# Exercise input
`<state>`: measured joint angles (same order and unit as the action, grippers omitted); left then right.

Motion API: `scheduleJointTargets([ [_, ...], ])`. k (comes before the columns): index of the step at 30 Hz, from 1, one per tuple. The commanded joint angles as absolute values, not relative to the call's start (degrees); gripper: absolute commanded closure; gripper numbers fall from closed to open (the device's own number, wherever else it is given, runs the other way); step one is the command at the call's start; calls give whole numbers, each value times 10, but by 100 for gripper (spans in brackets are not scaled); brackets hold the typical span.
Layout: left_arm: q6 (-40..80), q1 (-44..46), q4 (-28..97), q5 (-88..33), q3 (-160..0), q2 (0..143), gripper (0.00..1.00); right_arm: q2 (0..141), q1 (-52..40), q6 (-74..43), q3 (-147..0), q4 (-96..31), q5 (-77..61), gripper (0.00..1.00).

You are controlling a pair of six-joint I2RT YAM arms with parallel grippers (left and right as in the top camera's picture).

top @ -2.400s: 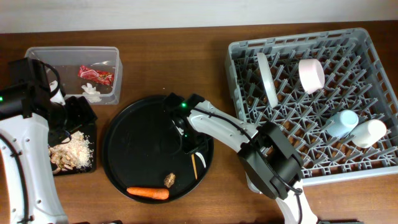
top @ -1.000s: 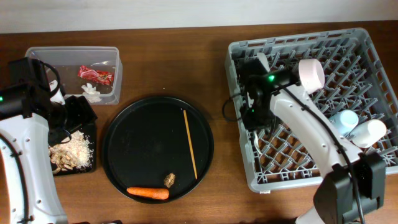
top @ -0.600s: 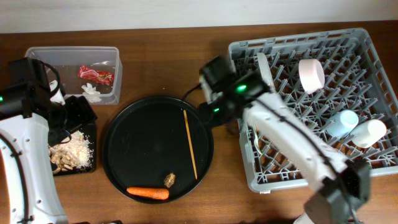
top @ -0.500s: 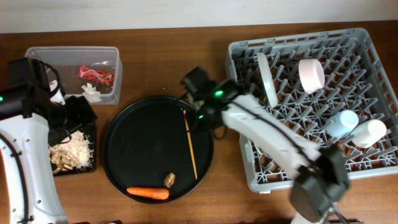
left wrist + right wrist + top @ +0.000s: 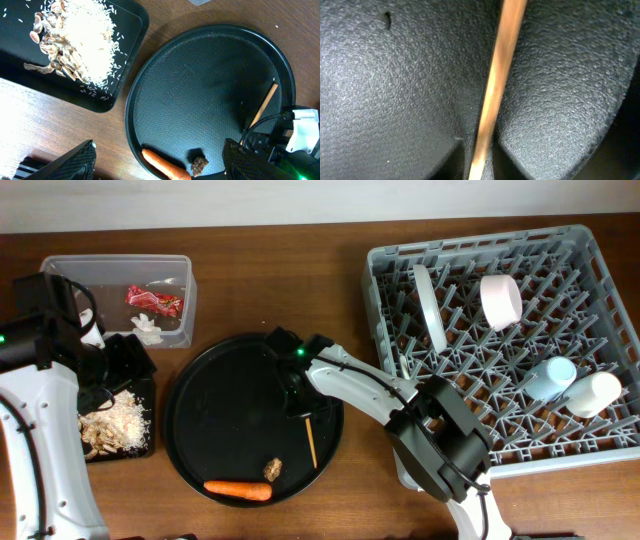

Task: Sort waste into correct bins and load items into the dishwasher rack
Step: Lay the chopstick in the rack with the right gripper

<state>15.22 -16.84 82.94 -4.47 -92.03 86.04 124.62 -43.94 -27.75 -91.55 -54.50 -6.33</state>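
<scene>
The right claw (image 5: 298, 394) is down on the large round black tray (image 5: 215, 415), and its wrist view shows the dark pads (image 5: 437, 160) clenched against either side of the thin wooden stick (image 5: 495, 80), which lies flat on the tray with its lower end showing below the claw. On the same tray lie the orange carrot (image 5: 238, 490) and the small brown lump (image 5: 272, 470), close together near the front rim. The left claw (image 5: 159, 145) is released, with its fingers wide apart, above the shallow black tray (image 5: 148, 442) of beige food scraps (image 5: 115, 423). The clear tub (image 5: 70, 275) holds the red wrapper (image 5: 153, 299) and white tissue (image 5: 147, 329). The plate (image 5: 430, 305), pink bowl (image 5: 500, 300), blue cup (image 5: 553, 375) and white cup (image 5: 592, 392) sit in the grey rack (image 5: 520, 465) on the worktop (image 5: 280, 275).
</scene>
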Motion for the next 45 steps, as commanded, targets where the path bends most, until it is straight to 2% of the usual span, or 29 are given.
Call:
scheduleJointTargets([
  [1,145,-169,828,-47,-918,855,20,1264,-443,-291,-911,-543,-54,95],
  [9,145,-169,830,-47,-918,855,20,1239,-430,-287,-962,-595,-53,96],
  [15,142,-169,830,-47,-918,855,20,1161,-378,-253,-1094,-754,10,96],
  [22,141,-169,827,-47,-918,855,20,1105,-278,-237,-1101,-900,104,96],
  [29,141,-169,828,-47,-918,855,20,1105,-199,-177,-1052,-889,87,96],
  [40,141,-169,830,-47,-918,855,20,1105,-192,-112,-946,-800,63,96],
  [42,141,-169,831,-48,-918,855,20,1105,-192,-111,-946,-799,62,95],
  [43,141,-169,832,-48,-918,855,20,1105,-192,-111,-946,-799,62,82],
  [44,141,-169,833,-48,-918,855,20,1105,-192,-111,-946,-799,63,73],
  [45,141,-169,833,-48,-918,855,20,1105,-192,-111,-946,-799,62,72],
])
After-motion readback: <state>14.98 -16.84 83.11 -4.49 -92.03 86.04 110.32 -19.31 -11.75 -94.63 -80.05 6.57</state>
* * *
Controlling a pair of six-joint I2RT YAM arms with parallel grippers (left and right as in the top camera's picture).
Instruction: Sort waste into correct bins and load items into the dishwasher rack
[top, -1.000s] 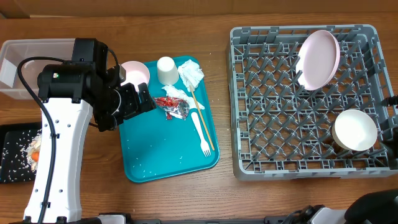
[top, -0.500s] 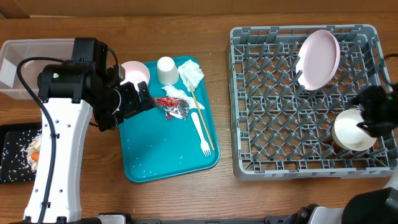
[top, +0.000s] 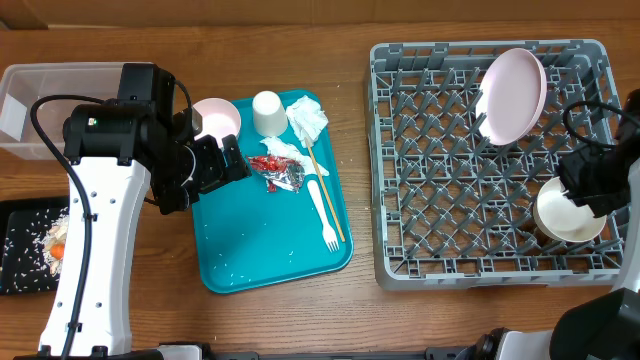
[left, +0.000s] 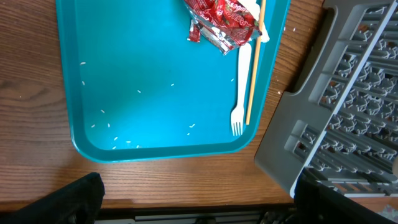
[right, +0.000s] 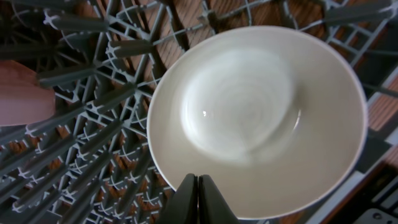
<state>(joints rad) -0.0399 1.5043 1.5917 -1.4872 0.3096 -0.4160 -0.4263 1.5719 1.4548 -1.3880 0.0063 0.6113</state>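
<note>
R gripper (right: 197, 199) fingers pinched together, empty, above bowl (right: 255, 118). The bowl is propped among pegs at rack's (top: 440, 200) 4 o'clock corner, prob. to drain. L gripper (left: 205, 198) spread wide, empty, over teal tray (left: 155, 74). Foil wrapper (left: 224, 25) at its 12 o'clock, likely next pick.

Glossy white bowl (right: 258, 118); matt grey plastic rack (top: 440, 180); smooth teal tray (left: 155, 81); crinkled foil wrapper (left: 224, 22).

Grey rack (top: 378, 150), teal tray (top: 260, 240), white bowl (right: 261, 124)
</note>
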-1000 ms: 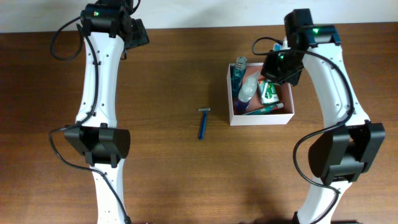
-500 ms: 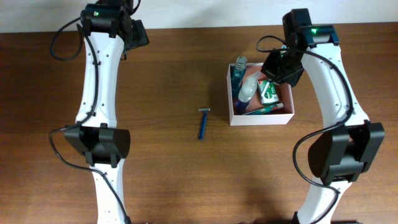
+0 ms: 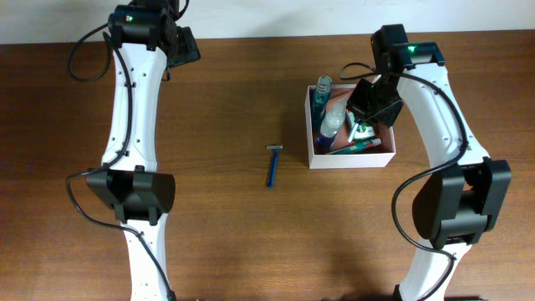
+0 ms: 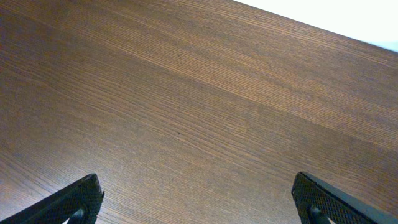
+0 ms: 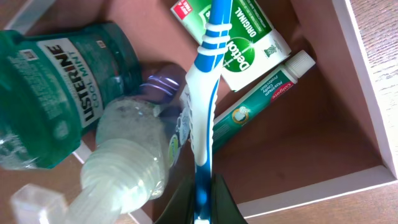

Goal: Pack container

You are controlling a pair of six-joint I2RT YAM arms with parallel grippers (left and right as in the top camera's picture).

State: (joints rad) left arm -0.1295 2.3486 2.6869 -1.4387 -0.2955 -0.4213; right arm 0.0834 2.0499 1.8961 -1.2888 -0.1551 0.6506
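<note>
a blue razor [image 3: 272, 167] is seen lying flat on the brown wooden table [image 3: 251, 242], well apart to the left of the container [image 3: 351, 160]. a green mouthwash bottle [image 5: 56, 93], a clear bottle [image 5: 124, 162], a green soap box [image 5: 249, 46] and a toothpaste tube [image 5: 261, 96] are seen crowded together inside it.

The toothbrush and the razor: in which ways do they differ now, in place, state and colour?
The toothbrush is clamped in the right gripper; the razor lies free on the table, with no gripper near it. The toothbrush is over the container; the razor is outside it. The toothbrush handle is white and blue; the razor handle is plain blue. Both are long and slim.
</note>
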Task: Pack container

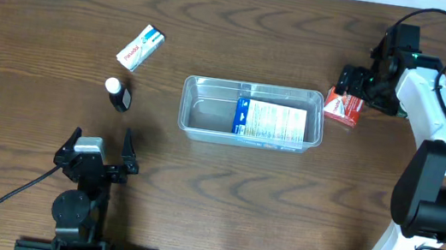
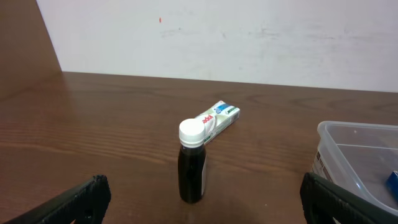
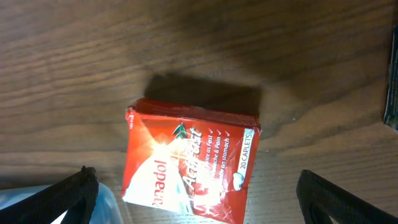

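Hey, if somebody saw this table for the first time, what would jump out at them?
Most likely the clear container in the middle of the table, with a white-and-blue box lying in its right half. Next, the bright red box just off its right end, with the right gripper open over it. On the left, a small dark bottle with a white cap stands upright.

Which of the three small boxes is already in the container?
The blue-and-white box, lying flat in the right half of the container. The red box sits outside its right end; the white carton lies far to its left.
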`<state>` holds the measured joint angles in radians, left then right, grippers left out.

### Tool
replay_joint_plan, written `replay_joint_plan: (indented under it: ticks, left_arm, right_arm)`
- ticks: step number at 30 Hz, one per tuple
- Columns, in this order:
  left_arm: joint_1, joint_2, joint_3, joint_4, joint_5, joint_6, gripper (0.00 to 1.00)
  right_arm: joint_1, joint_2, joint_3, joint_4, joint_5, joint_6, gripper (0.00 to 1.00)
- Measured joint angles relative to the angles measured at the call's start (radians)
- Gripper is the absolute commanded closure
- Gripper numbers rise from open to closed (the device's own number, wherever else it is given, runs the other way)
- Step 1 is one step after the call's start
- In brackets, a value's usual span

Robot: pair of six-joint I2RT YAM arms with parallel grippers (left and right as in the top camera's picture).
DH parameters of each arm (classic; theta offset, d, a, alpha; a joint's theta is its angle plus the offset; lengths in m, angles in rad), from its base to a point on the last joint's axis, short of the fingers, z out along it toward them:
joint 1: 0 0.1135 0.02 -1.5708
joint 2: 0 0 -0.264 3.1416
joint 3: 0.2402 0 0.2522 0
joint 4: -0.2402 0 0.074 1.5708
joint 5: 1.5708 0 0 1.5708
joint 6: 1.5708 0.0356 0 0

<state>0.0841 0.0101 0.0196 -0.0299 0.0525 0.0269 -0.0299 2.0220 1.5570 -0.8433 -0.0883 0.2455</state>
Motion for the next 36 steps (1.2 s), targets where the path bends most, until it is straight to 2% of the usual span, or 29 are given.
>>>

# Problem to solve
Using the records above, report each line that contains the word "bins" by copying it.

# Answer to this exercise
Task: Sort waste into correct bins and load items into the dishwasher rack
Instruction: Sort waste into correct bins and load items into the dishwasher rack

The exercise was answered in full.